### BRIEF
Where does "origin" appear in the data? Return each line that holds it.

======== INFORMATION SHOWN ========

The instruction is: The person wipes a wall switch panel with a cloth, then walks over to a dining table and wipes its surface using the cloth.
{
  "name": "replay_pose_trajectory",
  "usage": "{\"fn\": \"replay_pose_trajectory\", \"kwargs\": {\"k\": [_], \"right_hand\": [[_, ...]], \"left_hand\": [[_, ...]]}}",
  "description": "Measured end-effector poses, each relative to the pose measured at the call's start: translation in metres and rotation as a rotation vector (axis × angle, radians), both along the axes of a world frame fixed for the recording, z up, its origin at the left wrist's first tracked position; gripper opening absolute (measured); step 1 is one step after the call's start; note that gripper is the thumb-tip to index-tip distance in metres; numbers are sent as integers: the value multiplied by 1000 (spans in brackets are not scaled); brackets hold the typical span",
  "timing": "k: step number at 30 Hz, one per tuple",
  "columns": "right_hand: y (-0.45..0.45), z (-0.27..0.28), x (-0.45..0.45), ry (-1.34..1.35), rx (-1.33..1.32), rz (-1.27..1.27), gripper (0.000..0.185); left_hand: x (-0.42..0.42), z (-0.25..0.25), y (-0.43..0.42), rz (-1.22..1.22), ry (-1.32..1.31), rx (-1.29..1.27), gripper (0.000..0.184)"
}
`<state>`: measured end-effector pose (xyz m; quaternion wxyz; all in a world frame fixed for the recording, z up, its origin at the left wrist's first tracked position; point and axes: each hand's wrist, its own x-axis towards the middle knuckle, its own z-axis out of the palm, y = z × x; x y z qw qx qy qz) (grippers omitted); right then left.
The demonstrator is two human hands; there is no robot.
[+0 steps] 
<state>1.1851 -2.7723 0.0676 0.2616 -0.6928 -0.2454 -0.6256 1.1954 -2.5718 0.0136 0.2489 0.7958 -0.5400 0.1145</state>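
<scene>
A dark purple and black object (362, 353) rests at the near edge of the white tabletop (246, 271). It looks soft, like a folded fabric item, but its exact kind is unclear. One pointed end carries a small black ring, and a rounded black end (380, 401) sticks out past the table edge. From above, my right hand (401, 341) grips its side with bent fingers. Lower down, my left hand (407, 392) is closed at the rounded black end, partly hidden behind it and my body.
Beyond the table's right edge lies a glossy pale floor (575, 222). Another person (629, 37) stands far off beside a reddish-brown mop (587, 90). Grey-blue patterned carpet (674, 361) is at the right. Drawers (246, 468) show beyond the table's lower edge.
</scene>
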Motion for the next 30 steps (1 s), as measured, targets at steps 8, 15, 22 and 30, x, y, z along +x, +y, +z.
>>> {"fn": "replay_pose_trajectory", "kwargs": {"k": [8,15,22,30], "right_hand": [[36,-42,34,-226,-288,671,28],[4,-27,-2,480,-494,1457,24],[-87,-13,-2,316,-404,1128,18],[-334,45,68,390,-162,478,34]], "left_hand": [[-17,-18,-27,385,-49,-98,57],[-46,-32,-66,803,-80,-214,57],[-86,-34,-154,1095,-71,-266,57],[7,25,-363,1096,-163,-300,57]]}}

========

### SOLUTION TO THIS TASK
  "description": "Measured end-effector poses, each relative to the pose measured at the call's start: translation in metres and rotation as a rotation vector (axis × angle, radians), both along the axes of a world frame fixed for the recording, z up, its origin at the left wrist's first tracked position; gripper opening absolute (measured); step 1 is one step after the call's start; note that gripper is the thumb-tip to index-tip distance in metres; numbers are sent as integers: the value multiplied by 1000 (spans in brackets are not scaled); brackets hold the typical span",
`<state>`: measured end-effector pose (xyz m; quaternion wxyz; all in a world frame fixed for the recording, z up, its origin at the left wrist's first tracked position; point and axes: each hand's wrist, its own x-axis towards the middle knuckle, its own z-axis out of the palm, y = z × x; x y z qw qx qy qz) (grippers omitted); right then left.

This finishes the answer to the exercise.